BioFabric is an open-source software application for graph drawing. It presents graphs as a node-link diagram, but unlike other graph drawing tools that depict the nodes using discrete symbols, it represents nodes using horizontal lines.

== Rationale ==
Traditional node-link methods for visualizing networks deteriorate in terms of legibility when dealing with large networks, due to the proliferation of edge crossings amassing as what are disparagingly termed 'hairballs'. BioFabric is one of a number of alternative approaches designed explicitly to tackle this scalability issue, choosing to do so by depicting nodes as lines on the horizontal axis, one per row; edges as lines on the vertical axis, one per column, terminating at the two rows associated with the endpoint nodes. As such, nodes and edges are each provided their own dimension (as opposed to solely the edges with nodes being non-dimensional points). BioFabric exploits the additional degree of freedom thus produced to place ends of incident edges in groups. This placement can potentially carry semantic information, whereas in node-link graphics the placement is often arbitrarily generated within constraints for aesthetics, such as during force-directed graph drawing, and may result in apparently informative artifacts.

Edges are drawn (vertically) in a darker shade than (horizontal) nodes, creating visual distinction. Additional edges increase the width of the graph.

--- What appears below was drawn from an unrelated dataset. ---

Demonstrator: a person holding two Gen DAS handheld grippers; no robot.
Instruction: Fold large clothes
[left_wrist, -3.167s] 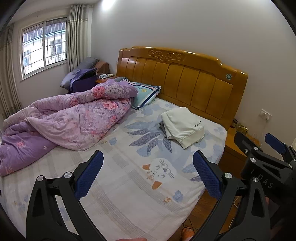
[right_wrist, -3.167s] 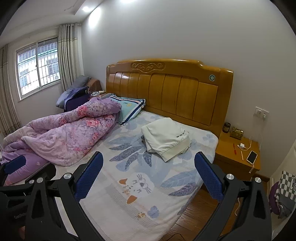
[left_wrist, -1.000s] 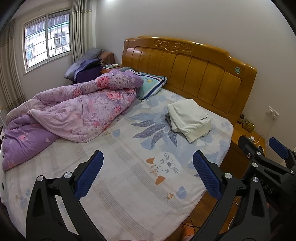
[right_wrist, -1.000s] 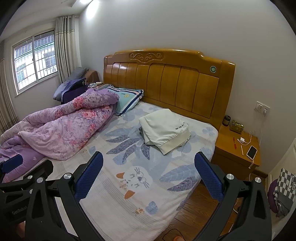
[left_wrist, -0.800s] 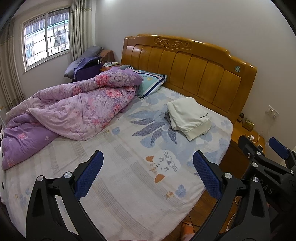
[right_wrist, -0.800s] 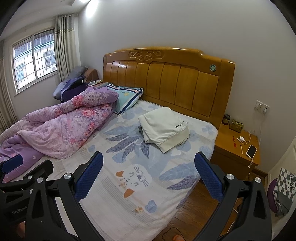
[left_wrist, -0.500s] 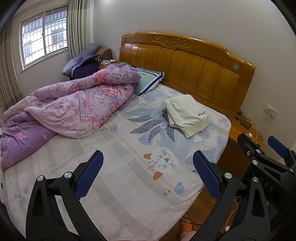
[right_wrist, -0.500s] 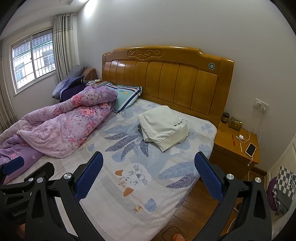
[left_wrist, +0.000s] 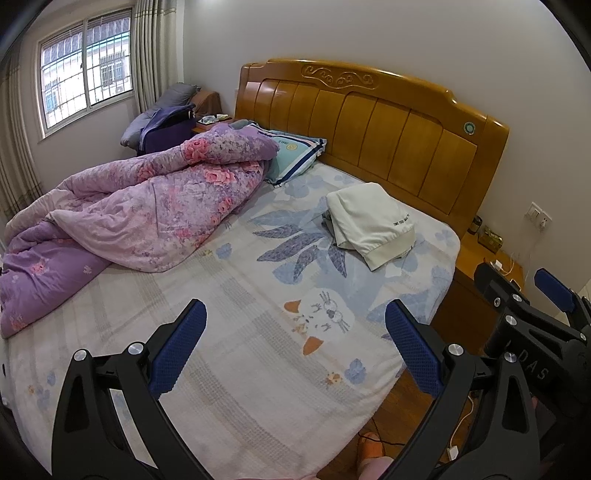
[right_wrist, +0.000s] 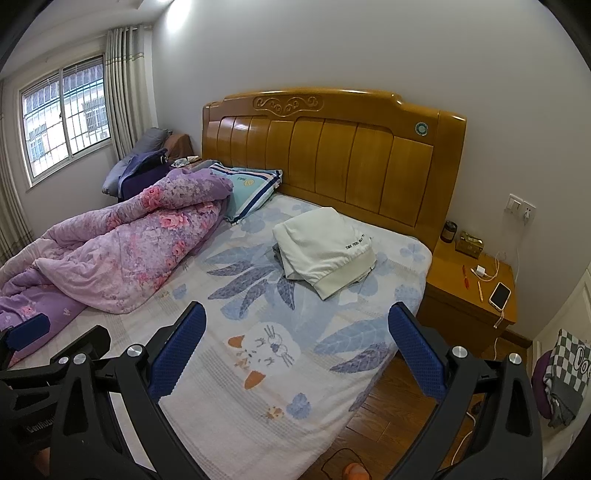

Both ends of a link are represented as a square to reinforce the above effect even at small scales. Directed graphs also incorporate arrowheads.

== Development ==
The first version, 1.0.0, was released in July 2012. Development work on BioFabric is ongoing. An open source R implementation was released in 2013, RBioFabric, for use with the igraph package, and subsequently described on the project weblog.

== Features ==
Input
- Networks can be imported using SIF files as input.

== Related work ==
Blakley et al. have described how the technique used by BioFabric, which they refer to as a cartographic representation, can be used to compare the networks A and B by juxtaposing the edges in (A \ B), (A ∩ B), and (B \ A), a technique that is evocative of a Venn diagram. Rossi and Magnani have developed ranked sociograms, which is a BioFabric-like presentation where the node ordering is based upon a ranking metric. This approach attaches semantic meaning to the length of the edge lines, and can be used to visualize the assortativity or dissortativity of a network.